Takeaways: what Forward Europeia! says about party politics in NS

I still believe that, when the issue has two clear sides like Frontier/Stronghold, there is room to build a programmatic political party around it. If I had it to do again, in order to build a stronger programmatic party, I would do several things differently.

First, I would bind the party’s endorsed Senate candidates to pledge to endorse a list of policies. Even a broad set of policies would be a starting point to making progress during the term. What we could have, and should have, sought was steady progress every term. If not binding the region to a Frontier choice, we could have bound the region to a decision-making process. With our choice ascendant, we should have pushed towards regional consensus. It’s fine to create that consensus, but if you can’t bind your endorsed candidates to action, it doesn’t much matter.

Second, I would expand the party’s list of policies beyond simply Frontier. There are certain policies, such as government transparency, democratizing reforms, and advocacy towards greater defender practices, that I think are logically aligned with Frontier. Of course, there would be some attrition from party members who do not support every plank, but a smaller party building towards greater policy wins can have a larger impact in the long run.

Third, I would push for the party to do more region-wide polling and produce more long-form policy statements. Media pieces, few and far between as they are even in a very active region like Europeia, have a major impact, keeping the party on offense.
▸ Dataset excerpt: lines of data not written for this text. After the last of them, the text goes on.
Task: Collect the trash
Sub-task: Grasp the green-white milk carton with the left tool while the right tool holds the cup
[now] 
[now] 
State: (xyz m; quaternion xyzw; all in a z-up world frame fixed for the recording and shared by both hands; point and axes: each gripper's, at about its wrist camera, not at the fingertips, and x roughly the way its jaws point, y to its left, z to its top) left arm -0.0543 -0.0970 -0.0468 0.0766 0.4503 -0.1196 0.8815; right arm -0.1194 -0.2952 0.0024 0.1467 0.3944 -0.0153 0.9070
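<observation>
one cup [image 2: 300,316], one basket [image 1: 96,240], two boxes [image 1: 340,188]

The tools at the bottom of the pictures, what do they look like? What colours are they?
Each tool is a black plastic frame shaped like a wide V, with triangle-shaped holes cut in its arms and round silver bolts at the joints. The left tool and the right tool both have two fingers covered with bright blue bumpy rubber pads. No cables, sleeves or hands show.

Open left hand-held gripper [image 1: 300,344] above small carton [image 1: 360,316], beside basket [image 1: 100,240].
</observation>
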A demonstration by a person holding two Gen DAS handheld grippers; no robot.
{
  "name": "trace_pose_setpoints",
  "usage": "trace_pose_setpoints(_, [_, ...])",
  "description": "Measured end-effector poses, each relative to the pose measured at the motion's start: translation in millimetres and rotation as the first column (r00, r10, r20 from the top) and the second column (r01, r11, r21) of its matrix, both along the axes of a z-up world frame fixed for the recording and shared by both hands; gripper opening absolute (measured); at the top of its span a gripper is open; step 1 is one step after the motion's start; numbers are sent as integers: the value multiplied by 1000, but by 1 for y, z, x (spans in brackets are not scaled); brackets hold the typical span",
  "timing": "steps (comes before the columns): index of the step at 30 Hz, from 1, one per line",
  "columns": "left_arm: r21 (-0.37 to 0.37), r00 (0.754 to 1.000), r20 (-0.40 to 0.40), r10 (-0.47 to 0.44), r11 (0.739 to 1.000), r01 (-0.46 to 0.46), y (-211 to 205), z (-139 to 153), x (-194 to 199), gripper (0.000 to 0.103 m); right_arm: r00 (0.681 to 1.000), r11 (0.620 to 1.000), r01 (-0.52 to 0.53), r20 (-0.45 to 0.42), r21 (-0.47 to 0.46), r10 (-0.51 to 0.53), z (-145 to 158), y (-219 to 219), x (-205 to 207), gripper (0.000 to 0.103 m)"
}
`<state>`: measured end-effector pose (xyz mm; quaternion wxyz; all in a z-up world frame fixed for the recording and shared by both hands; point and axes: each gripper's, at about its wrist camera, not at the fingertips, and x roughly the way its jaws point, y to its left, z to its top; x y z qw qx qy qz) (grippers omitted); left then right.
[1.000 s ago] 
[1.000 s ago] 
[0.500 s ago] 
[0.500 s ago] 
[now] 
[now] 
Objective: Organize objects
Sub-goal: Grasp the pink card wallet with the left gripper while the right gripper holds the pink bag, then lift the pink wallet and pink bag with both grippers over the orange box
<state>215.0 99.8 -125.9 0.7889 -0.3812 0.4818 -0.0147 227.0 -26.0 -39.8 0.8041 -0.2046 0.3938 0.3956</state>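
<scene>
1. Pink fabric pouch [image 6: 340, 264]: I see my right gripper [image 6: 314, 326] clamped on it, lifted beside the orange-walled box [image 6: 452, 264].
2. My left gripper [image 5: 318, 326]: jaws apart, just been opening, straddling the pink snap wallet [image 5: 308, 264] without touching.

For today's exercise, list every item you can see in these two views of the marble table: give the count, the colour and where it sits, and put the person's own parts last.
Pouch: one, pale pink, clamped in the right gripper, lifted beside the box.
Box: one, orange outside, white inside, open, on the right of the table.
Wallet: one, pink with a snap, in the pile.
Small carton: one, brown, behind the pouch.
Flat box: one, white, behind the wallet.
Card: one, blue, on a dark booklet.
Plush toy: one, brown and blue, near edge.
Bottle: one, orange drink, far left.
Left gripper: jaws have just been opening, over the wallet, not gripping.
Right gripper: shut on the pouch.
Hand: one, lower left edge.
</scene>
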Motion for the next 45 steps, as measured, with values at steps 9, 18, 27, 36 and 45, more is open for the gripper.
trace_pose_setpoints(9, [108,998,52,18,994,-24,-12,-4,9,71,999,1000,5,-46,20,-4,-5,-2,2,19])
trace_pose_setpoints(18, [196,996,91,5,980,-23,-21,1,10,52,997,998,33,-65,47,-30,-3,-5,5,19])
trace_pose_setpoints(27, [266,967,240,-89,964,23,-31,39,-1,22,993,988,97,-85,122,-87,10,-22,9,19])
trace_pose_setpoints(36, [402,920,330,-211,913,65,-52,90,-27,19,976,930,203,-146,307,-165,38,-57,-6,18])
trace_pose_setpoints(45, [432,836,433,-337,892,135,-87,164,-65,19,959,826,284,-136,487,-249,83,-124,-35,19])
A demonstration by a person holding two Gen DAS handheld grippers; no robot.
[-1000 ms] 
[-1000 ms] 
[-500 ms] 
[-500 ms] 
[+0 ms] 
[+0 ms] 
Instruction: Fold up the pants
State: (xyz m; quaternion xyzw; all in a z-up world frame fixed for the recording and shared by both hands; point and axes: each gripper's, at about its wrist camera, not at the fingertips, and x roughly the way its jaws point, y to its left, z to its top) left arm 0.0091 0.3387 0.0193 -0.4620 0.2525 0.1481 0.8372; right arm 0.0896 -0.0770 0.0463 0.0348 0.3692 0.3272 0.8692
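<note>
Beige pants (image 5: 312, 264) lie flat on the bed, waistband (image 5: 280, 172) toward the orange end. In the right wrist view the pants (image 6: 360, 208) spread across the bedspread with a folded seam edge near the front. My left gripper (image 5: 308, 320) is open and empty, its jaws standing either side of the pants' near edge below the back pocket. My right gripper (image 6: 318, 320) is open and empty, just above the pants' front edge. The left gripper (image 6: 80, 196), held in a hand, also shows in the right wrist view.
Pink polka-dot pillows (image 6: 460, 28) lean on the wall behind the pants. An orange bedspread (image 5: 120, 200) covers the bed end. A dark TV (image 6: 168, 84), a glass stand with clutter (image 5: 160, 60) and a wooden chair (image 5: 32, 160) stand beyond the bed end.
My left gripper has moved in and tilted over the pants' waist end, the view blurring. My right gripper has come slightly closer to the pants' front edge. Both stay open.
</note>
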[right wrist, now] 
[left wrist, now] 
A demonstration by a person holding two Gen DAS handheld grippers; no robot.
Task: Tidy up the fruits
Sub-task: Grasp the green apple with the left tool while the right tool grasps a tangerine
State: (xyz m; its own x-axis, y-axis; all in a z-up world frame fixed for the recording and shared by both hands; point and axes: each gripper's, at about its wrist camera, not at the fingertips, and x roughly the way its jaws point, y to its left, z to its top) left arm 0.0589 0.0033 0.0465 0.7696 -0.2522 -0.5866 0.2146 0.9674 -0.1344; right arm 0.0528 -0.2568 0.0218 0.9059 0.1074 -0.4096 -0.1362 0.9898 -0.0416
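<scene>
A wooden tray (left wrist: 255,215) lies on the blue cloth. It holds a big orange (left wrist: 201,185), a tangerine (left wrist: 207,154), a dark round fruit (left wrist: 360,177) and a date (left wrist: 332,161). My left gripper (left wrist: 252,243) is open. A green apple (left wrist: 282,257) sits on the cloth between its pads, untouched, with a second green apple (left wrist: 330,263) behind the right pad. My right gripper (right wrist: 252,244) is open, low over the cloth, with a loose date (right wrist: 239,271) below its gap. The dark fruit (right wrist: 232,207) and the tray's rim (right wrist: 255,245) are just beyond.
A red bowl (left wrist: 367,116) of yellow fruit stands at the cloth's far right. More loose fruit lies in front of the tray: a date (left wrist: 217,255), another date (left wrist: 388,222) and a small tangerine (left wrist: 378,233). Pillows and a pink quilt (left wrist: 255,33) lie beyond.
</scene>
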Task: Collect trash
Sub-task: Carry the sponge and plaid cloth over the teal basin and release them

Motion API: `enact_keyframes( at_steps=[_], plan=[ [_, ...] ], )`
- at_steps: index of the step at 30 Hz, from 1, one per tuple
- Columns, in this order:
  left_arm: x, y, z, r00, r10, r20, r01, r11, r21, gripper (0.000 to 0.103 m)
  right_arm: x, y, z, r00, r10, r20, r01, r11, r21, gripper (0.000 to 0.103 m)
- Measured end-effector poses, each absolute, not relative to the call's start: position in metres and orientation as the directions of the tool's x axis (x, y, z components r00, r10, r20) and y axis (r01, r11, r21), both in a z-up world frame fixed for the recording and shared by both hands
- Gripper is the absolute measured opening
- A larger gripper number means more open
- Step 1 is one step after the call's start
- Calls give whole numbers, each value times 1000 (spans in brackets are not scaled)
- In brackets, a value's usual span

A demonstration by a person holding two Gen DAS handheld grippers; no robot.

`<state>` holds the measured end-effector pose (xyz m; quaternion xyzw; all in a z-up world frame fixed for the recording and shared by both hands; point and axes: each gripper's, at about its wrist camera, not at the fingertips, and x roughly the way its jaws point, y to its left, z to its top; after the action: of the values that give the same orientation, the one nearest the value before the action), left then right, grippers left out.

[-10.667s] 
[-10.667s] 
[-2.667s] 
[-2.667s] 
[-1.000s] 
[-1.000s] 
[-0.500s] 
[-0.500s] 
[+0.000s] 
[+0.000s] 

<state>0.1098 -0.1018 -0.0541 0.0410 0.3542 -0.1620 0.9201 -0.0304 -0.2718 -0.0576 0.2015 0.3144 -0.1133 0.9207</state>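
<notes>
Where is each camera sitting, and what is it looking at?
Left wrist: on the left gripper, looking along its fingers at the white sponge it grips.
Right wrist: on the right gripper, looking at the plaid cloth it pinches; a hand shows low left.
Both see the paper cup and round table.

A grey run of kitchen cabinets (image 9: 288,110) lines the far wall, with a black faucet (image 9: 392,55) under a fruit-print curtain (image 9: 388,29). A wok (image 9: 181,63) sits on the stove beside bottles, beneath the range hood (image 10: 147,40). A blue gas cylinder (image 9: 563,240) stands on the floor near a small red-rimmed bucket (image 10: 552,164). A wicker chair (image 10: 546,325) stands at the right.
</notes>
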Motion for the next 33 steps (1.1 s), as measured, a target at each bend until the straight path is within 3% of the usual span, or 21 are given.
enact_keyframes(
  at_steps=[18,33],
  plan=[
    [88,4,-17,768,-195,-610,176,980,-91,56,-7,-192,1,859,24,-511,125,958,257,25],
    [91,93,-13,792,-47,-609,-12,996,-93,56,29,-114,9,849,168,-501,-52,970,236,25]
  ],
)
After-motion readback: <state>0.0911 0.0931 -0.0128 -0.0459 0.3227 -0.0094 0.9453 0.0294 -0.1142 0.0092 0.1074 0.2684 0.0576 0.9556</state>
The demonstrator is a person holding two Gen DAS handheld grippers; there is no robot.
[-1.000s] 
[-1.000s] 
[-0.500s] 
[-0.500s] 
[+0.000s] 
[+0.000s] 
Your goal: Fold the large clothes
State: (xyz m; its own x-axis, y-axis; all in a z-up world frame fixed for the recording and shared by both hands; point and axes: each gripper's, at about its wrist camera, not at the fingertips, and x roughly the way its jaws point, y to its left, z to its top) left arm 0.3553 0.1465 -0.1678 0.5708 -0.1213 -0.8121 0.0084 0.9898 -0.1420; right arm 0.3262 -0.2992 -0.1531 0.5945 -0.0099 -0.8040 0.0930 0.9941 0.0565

And a programmatic party must have an active program.

For those starting a party in NationStates, note that the strongest basis for growth is likely a charismatic party, built around one leader or a clientelistic party where a close group works for mutual political benefit. Programmatic parties with clear ideological alignment run into a series of issues in NationStates that they would not in real-life to the same degree.

But where there is an issue with clear ideological cleavages, there may be room for party politics, if you can get past a skittish electorate and enforce party discipline.
 
With no *real* unifying policy agenda on important issues in NS, it's really hard to have a party that doesn't just become a cult of personality around a couple people. Usually parties peter out once they achieve a set goal, or they flush themselves down the proverbial CRaPper by becoming such an inverse cult of personality of trying to stop specific people that they push lots of their own membership out from toxicity and wind up self-shuttering (cough, cough)

The *one* thing parties can be/were very good at are creating an effective system to encourage, train, and coach candidates and give them some small level of campaign infrastructure to hit the ground running with. In the Discord socialite era this has just been largely made obsolete, though, since a lot of that just carries over into personal patronages in DMs/smaller servers/group chats.